Ses ve söz. Hayat bir sesle başladı bu cihanda. “Kûn” dedi Hazreti Allah. Hak katından emr-i Kûn gelince oldu alem. Bu bir sözdü. Hak kelamı. Hem Hakk’ın kelamı, hem de hakikat kelamı. Ses ve söz vardı her zaman. İlk önce ses ve söz vardı dedi şairler. Sühan, yani sözün evvelden var olduğunu duyurdular bize. Bir dua idi ruhu olan söz. İnsanlık asırlar boyu sözleriyle, sesiyle dua etti. Gönlünün derinliklerindeki bir sese kulak vererek dua etti. Söz, insan hayatında hep önemli oldu. İnsan, dünyaya gelince konuşmayı öğrendi yavaş yavaş, kelimeler çıktı ağzından. O kelimelerle dua etti. Söz, bir ruha büründü her canda, her tende. Sevdiğimizin ağzından çıkan tatlı sözler, çıktığı ağızdan ötürü daha tatlı geldi. Sümmani’ye değmedi ellerin taşı, dostun bir gülü yaralayıverdi. Tatlı diller güler yüzler türkülere söz oldu. Babaanneler çocuklarına güzel konuşmayı öğretti. Söz, ağızdan çıkmadan önce insanın esiri, ağızdan çıktıktan sonra insan onun esiri oldu. Söz oldu savaş başlattı, söz oldu baş kestirdi, söz oldu zehirli aşı yağ ile bal etti. İyisini ya da kötüsünü seçmek, tercih insana kaldı.
Bendeniz Eyüp Sultan’da, sobalı bir evde büyüdüm. Küçük çocuğun olduğu bir evde, soba tehlikedir. Daima o çocuğu gözetmek gerekir. Aklı ermez, gider bir tokat sallayıverir sobaya. O evde babaannem, bize bir kez bile “Dokunmayın, yanarsınız,”demedi. “Cıss, yanmayasınız,” dedi hep. Eskiler kötü söz söylemezlerdi. Sözün ruhu vardır, dua yerine geçer diye. “Düşersin, üşürsün, yanarsın,” demezlerdi de, “Düşmeyesin, üşümeyesin, yanmayasın,” derlerdi. Her sözün olumlusunu, iyisini, güzelini, bardağın hep dolu tarafını tercih ederlerdi. Yaptıkları işleri gizli yürütür, herkese söylemezlerdi. Ancak destek olacak kişilere, güzel söz ile gönül ferahlatacak insanlara söylerlerdi.

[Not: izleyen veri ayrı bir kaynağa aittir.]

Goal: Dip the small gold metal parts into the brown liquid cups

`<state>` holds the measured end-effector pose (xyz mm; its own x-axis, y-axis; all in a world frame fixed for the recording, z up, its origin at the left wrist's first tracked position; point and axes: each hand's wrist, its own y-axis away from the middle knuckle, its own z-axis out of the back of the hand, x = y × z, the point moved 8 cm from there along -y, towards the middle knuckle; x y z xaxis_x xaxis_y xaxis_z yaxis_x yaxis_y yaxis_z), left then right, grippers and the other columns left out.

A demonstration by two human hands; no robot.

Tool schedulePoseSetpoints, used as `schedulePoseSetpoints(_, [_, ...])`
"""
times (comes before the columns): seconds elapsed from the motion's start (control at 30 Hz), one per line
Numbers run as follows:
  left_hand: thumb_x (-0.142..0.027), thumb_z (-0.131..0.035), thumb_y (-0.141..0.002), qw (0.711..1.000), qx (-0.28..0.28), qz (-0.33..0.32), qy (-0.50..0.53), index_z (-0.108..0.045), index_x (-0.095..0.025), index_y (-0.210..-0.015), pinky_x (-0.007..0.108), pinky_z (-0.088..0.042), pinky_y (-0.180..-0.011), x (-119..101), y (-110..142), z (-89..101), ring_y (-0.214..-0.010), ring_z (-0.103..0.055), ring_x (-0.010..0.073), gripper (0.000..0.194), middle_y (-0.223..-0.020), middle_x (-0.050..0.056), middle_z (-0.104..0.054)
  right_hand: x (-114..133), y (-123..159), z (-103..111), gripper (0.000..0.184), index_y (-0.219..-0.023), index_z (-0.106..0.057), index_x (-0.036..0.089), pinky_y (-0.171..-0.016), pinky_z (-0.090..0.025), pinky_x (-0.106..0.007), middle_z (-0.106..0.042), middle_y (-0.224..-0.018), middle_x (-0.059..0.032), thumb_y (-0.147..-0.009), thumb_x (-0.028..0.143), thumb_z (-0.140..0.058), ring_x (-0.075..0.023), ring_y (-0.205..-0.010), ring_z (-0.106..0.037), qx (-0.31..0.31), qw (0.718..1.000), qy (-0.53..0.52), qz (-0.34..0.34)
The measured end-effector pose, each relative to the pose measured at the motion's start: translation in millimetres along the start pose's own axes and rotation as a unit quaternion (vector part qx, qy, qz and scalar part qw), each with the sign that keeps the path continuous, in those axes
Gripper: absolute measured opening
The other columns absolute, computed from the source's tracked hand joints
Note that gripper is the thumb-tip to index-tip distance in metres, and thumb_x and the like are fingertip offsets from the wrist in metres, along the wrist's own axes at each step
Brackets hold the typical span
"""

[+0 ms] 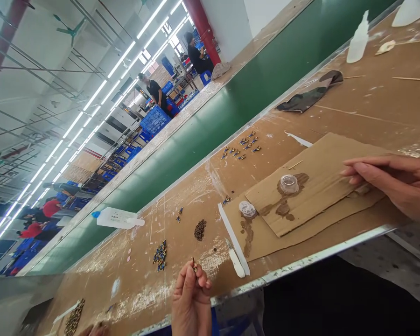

Nazarı değecek, hasedi tutacak insanların kem sözünden sakınmak için.
Söz, günlük hayatın üzerinde geliştiği zemin, edebiyat mefhumunun etrafında döndüğü merkez noktası, pergelin sabit olan ayağı oldu hep. Şairler sözleriyle yarış yaptılar birbiriyle. Güzel söz söyleyen kaptı câizeyi. Kim, sözü güzel kullanır, padişahın gönlünü kazanırsa, ona düştü padişaha refik olmak şerefi. Asırlarca söz, söz söylemek kıymete bindi. Sözü, hakikatiyle söylemek kıymetli oldu. Hakikatiyle söylenmemiş sözlerin ruhu yoktu. Muhatabına tesir etmedi. Hangi söz, hangi şiir hakikatiyle, yaşanarak, hissederek, hakka’l yakîn ile söylendi ise, o tesirli oldu. Yûnusların, Niyâzilerin sözleri asırlar sonra gönüllerin en derinine indi. Zâtî’ye para verip söz dedirtenlerin de, caizeden başka kârları olmadı.
Mevlana’nın “Bişnev,” dediği, dinlenilecek olan bir kamışın sözüydü. Dinlemesini bilene ney de konuştu, anlattı, söz söyledi. Sözden alem mülkü âbâd oldu, alem bezminin cilvesi söz oldu. Sözün ruhu dua oldu, deryalar mürekkep oldu, gönül bahrinden söz zuhur etti, sözle kar suyu kaçtı kulaklara.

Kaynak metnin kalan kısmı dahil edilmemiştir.